That day the discussion centered-around the state’s cuts in
education. One of the key issues was the
300+ teachers who had just lost their jobs due to budget cuts. Since our representatives didn’t want to increase
revenue (read: raise taxes) to help the state’s financial crunch, the only
option was to cut spending. And since
there is only so much money you can save in education by eliminating rulers,
basketballs, tampon dispensers, and school buildings, salaries were cut. Ironically though, while listening to my
favorite morning news radio show earlier that same day, I heard state
politicians complaining that Obama’s/Democratic economic policies weren’t
working because our state lost several hundred jobs the previous week. Why is this ironic? Because the politicians who were complaining
about losing jobs based on Democratic policies were the Republicans who cut
teachers’ jobs with their most recent legislation, and those were the several
hundred jobs that were lost.
Having listened to many of those folks give sound bites
speeches, I know they aren’t rocket scientists… and they probably would have
trouble following an episode of Pinky and The Brain involving building a rocket
with kitchen utensils. Still, they were far
from stupid. Actually, their plan was pretty
smart. It’s like a crook stealing money
from the police station and then donating the money to PAL for a tax write off. You make your enemy look bad and you profit
from it financially, and while the original action is immoral/illegal, your
profit from it is perfectly legal.
But why would they do it?
How does destroying public education benefit anyone, and why would any
politician want to do it? I say two
reasons: 1) to control who gets into education and what they get out of it, and
2) because the educational process is a service; and the sale of any service is
profitable.
For #1, who gets into education and what they get out of it directly
impacts the ability of the rich to stay rich.
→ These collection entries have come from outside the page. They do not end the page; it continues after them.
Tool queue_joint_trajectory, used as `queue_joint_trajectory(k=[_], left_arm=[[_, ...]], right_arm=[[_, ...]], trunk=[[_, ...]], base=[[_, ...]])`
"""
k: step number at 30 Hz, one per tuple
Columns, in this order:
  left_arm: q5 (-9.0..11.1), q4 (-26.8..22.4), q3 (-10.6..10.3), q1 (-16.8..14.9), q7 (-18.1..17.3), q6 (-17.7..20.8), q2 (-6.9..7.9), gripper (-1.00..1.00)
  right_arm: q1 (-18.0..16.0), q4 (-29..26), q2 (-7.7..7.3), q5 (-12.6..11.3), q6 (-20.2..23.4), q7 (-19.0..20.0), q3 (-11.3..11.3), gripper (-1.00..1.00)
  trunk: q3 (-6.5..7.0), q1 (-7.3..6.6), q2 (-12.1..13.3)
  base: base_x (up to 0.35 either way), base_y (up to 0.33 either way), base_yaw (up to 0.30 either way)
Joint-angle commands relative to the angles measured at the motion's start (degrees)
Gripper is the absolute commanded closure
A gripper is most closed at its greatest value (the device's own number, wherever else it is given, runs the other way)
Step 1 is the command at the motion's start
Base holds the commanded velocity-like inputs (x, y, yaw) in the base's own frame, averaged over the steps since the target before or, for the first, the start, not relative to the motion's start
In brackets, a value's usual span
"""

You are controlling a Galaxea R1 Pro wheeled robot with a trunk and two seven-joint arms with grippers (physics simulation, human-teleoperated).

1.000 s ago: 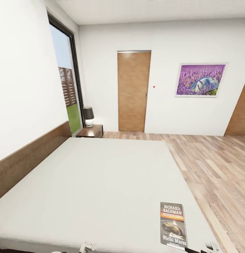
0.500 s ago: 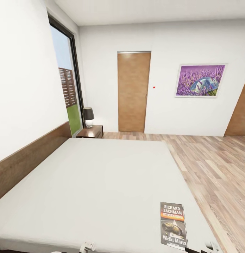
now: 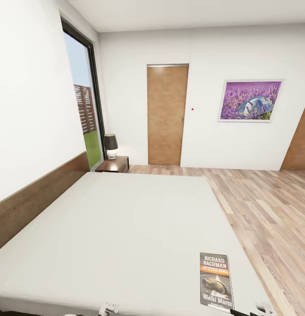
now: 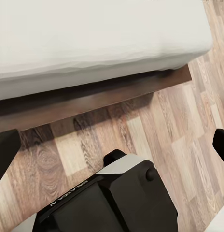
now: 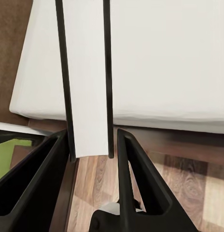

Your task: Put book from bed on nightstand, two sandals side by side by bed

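Note:
The book (image 3: 216, 281), dark-covered with white "RICHARD BACHMAN" lettering, hangs cover-up over the near right corner of the bed (image 3: 126, 219). In the right wrist view it appears edge-on as a white slab (image 5: 88, 72) with thin dark covers. My right gripper (image 5: 91, 140) is shut on its near end, one finger on each cover. My left gripper (image 4: 114, 142) is open, its fingers spread wide above the floor beside the bed's dark platform frame (image 4: 92, 99). A nightstand (image 3: 112, 165) stands at the bed's far corner by the headboard. The sandals are out of view.
A small lamp (image 3: 110, 145) with a dark shade takes up part of the nightstand top. Behind it is a tall window (image 3: 84, 109), with a tan door (image 3: 166, 114) in the far wall. Wood-plank floor (image 3: 266, 210) runs along the bed's right side. My own base (image 4: 107, 198) sits close to the bed frame.
The whole head picture has shifted a little, so the camera moved. The book keeps its place in the picture, still in my right gripper.

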Motion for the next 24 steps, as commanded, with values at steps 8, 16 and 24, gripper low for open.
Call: queue_joint_trajectory(k=[8,16,24], left_arm=[[0.52,0.03,-0.5,-0.06,-0.16,-0.03,-0.21,-1.0],[0.58,0.03,-0.48,-0.06,-0.16,-0.03,-0.42,-1.0],[0.59,0.03,-0.41,-0.06,-0.16,-0.03,-0.4,-1.0]], right_arm=[[-0.04,-0.04,-0.02,-0.44,0.54,0.0,0.12,1.0],[-0.04,0.02,0.0,-0.43,0.51,-0.08,0.15,1.0],[-0.04,0.03,0.0,-0.47,0.53,-0.1,0.09,1.0]], trunk=[[-0.13,0.03,-0.12],[-0.13,0.03,-0.12],[-0.13,0.03,-0.12]], base=[[0.0,0.0,0.245],[0.0,0.0,0.289],[0.0,0.0,0.291]])
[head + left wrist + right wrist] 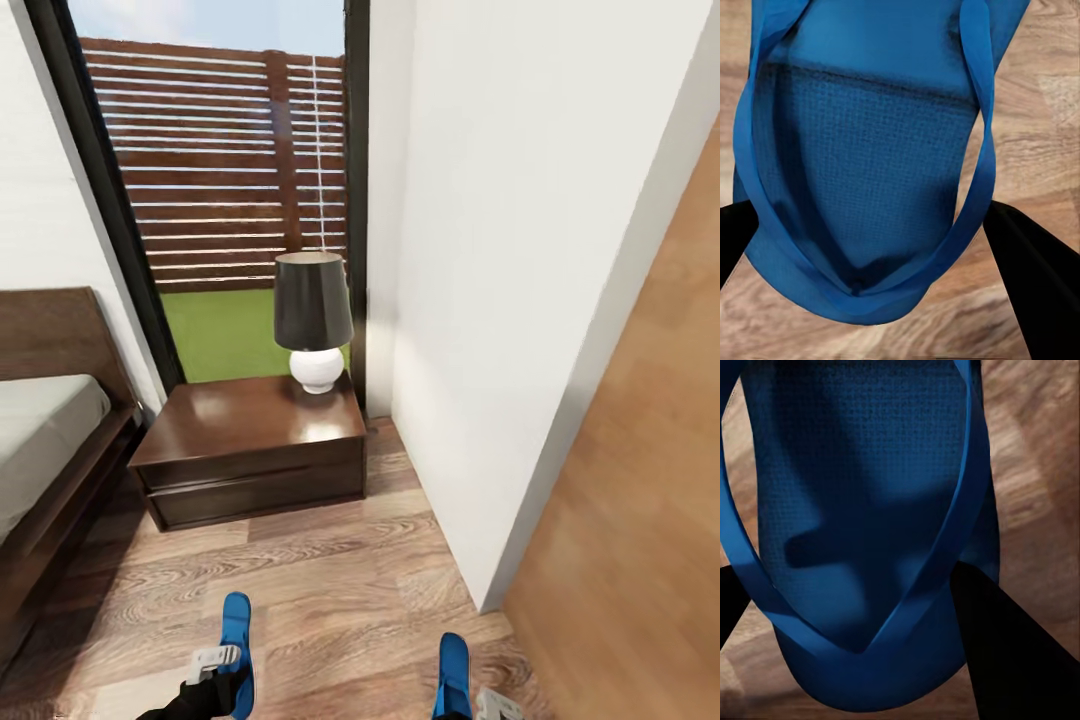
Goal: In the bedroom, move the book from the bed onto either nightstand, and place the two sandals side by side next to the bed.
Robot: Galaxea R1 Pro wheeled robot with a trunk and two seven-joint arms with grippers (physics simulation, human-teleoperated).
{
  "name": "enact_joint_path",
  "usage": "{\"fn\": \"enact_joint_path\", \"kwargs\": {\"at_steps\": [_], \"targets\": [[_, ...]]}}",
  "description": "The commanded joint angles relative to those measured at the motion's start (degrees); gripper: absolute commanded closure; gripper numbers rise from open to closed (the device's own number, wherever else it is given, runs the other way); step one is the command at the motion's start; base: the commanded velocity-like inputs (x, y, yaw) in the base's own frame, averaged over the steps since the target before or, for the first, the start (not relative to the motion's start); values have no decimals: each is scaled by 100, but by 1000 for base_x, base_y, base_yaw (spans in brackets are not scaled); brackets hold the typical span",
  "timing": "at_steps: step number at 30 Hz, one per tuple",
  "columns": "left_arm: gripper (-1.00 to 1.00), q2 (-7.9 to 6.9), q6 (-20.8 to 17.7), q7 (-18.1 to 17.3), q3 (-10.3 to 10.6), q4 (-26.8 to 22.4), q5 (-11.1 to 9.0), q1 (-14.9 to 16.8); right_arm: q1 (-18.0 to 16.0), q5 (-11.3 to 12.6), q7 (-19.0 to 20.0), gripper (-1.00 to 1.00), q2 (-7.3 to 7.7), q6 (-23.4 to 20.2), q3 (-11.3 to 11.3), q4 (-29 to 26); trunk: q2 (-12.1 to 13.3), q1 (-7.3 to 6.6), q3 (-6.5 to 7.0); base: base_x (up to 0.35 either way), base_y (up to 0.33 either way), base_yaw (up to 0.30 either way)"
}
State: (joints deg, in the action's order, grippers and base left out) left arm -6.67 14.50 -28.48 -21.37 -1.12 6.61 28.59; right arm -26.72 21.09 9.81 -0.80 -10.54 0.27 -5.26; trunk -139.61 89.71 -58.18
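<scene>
Facing a corner of the bedroom, the head view is taking in a nightstand (255,445) standing on the wood-plank floor (330,590), with the bed (45,440) just beside it at the left. The bed's dark headboard and a strip of its off-white mattress are showing. A lamp (314,320) with a dark shade and a round white base is sitting on the nightstand's glossy top, toward its back right corner. Behind it a tall dark-framed window (215,190) is showing a slatted fence and grass, and a white wall (500,270) is running along the right.

At the lower edge of the head view, the left claw (215,672) is holding up a bright blue sandal (238,650), and the right claw (470,705) is holding up the other sandal (454,672). The two sandals are well apart from each other, both above the floor, short of the nightstand.

In the left wrist view, the left sandal (870,165) is lying between two dark fingers (1035,277), its strap running across the sole, with floor planks behind. In the right wrist view, the right sandal (862,532) is likewise sitting between dark fingers (1012,652). Each claw is closed onto its sandal, one finger at either edge.
</scene>
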Motion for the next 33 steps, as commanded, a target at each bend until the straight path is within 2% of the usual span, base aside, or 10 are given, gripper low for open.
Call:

Prior to falling into the recent
period of double digit unemployment, the percentage of millionaires was
increasing by double digits annually.
Now I’m not talking about silver spoon millionaires that inherited tens
of millions of dollars, I mean self-made millionaires that fought, clawed,
saved, invented, reinvested, and sold their way into the lowest level of
millionaire-dom. They exemplified the
American Dream. Their money was not
based on market speculation, but on customers.
They were not heavily subsidized by the government; they earned their
money by offering products that people wanted.
But with more and more money being sucked up by the growing upper
middle-class and new rich folks, there was also an increased demand for a say
in what goes on in local and state governments by those same people. This, of course, cut into old money’s ability to control the
environment. Hey, if everyone can get an
education and get rich, being rich doesn’t make you special anymore. Then you
don’t get to make the decision on what areas are built up or torn down, where
your population of workers will live, and what other choices they have for
employment other than you. So what do
you do to maintain power? You cut down
on the number of new rich folks fighting you for money and power. Of course the rich can’t attack the
Capitalist system that enabled them to get rich, so the logical thing is to cut
off the tools needed to be successful in the Capitalist system… the primary
long-term asset being education (the primary short-term asset is customers,
which is why I believe this recession was planned… but that is a blog for
another day).
In the case of corporations, control equates to control of
the means of production… i.e., low-wage workers. As the old song said, “How ya gonna keep ‘em down
on the farm after they’ve seen Paree (Paris).”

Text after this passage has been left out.